Problem requirements:
Transcribe, word for word and without additions, each line below from the one containing "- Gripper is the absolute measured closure" through the one containing "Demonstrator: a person", both ends included.

Dataset section:
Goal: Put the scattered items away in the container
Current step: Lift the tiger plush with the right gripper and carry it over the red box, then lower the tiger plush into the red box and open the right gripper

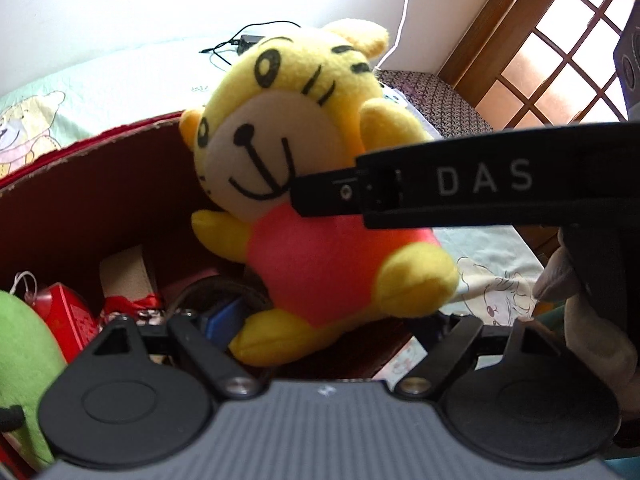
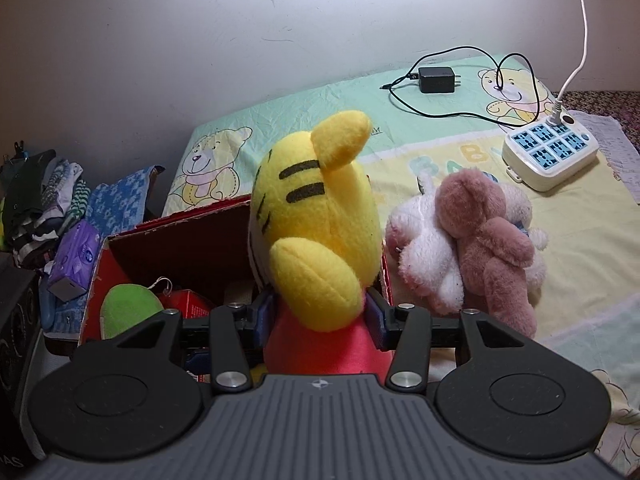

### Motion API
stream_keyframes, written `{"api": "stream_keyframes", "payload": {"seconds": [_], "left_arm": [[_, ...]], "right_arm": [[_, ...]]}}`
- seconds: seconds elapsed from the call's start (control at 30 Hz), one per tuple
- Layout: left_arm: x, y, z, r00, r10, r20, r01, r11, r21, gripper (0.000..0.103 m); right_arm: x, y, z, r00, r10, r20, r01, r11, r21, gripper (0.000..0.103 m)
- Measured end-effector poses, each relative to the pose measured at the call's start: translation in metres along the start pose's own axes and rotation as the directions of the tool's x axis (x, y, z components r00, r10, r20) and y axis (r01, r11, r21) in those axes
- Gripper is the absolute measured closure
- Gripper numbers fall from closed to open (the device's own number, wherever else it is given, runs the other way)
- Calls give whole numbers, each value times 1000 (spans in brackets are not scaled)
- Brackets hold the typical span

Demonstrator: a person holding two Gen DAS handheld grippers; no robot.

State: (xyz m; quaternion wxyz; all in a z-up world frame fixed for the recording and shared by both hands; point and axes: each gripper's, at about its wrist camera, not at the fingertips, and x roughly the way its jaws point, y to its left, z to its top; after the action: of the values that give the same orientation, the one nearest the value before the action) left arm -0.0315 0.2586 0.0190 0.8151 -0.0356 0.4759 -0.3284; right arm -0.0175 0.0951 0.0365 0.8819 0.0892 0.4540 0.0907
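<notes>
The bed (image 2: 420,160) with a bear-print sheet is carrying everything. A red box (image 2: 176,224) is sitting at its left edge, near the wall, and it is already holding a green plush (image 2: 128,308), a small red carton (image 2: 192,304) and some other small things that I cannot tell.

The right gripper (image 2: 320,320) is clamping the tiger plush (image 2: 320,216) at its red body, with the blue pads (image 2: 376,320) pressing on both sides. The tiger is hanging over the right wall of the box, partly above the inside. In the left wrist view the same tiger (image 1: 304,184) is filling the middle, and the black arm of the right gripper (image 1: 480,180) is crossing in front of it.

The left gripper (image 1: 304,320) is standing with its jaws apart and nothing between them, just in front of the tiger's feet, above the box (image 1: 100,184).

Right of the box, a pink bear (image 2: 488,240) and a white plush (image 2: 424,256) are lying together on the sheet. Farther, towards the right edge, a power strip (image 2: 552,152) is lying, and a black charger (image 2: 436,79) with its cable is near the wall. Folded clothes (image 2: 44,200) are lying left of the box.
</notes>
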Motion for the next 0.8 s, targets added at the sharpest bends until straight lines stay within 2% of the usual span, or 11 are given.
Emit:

Result of this exercise:
- Gripper is the absolute measured closure
- Gripper numbers fall from closed to open (the device's own number, wherever else it is given, runs the other way)
- Calls give whole numbers, each value times 1000 (spans in brackets are not scaled)
- Brackets hold the typical span

Demonstrator: a person holding two Gen DAS handheld grippers; no robot.

The output requires nothing else.